1. Lugar do Crime:
1.1. ATIVIDADE: Local do Delito;
1.2. RESULTADO: Onde ocorreu o resultado;
1.3. MISTA OU UBIQUIDADE: Lugar onde ocorreu a conduta, quanto onde se deu o resultado. ART. 6º, CP.
2. CRIMES À DISTÂNCIA
2.1. Inicia em um território nacional e o último ato de execução em território de outro Estado soberano. ART. 70, CP.
3. CRIMES PLURILOCAIS
3.1. Todos os atos executórios ocorrem no mesmo país.
4. CRIMES PERMANENTES:
4.1. Crime quando a sua execução se prolonga, se perpetua no tempo.
5. CRIMES CONTINUADOS:
5.1. Mediante uma ação ou omissão, pratica dois ou mais crimes da mesma espécie e, pelas condições de tempo, lugar, maneira de execução e outra semelhantes. (ART. 71, CP).
6. SÚMULA 711, STF. OBS: Havendo a modificação da lei quando ainda em prosseguimento a prática de crime continuado ou permanente, a lei nova é aplicada a toda a série de delitos praticados (caso seja crime continuado) ou para o crime permanente.
7. É possível a combinação das Leis? NÃO! Conforme posição do STF, STJ (Súmula 501) e CPM
8. Existindo a temporariedade (típico de normas de vigência temporária), haverá ultra atividade, no entanto, inexistindo a temporariedade, haverá a retroatividade in mellius. Desta maneira, “ocorrendo modificação posterior in mellius do complemento da norma penal em branco, para se saber se haverá ou não retroação, é imprescindível verificar se o complemento revogado tinha ou não as características de temporariedade"
9. Leis Penais em Branco e conflito das Leis no Tempo
10. Princípios:
10.1. TERRITORIALIDADE: Determina a aplicação da lei brasileira, sem prejuízo de convenções, tratados e regras de direito internacional, ao crime cometido no território nacional. (MITIGADO E TEMPORÁRIO) Art. 5º, do CP.
10.2. Princípio da passagem inocente – aeronaves e embarcações que não tem saída nem chegada no Brasil, desde que não coloque em risco a soberania, paz e bem estar da nação.
10.3. EXTRATERRITORIALIDADE: Preocupa-se com a aplicação da lei brasileira às infrações penais cometidas além de nossas fronteiras. Art. 7º, do CP.
10.3.1. INCONDICIONADA:
10.3.1.1. Princípio Real, de Defesa ou de Proteção: Aplica-se a lei penal brasileira a crimes que venham a lesar ou por em perigo de lesão bens jurídicos pertencentes ao Brasil. ART. 7º, I, do CP.

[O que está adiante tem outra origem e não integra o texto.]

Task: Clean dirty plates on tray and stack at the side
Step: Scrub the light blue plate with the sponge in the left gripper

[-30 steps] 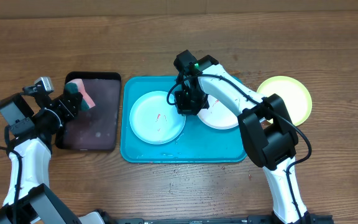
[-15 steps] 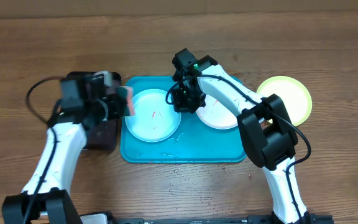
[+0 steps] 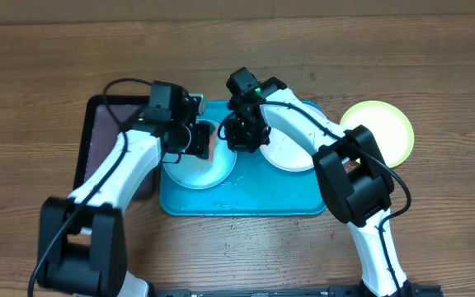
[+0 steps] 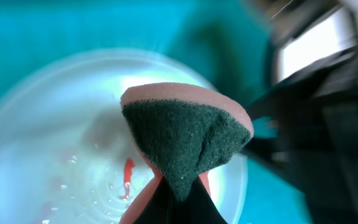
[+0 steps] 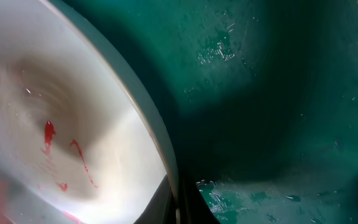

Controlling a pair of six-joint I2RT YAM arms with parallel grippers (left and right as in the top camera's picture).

10.3.1.1.1. Exemplos: Contra a vida ou a liberdade do Presidente; Contra o Patrimônio ou a fé pública da Administração Direta e território da Administração Indireta; Contra a Administração Pública, por quem está a seu serviço.
10.3.1.2. Justiça Universal ou Cosmopolita: Será aplicada aos crimes aos quais o Brasil se obrigou a reprimir, por meio de Tratados ou Convenções Internacionais, os sujeitos ativos que se encontrem em seu território, ainda que o crime tenha sido cometido em outro. ART. 7º, II, a, CP.
10.3.1.2.1. Exemplo: Genocídio, quando brasileiro ou domiciliado no Brasil.
10.3.1.2.2. Exemplo: Por tratado ou convenção, o Brasil se obrigou a reprimir.
10.3.2. CONDICIONADA:
10.3.2.1. Personalidade ou da Nacionalidade: Aplica-se a lei penal da nacionalidade do agente, pouco importando o local em que foi praticado. ART. 7º, II, b e §3º, do CP.
10.3.2.1.1. Exemplo: Praticado por BRASILEIROS.
10.3.2.2. Representação ou da Bandeira: Aplica-se a lei do Estado em que está registrada a embarcação ou a aeronave ou cuja bandeira ostenta aos delitos praticados em seu interior. ART. 7º, II, c, do CP.
10.3.2.2.1. Exemplo: Crime de Homicídio, praticado em embarcação brasileira, enquanto estava em mar territorial grego.
10.3.3. HIPERCONDICIONADA:
10.3.3.1. Princípio da Personalidade Passiva: Aplica-se a lei brasileira ao crime cometido por estrangeiro contra brasileiro fora do Brasil. ART. 7º, §3º, CP.
10.3.3.1.1. Exemplo: Crime cometido contra brasileiro no estrageiro.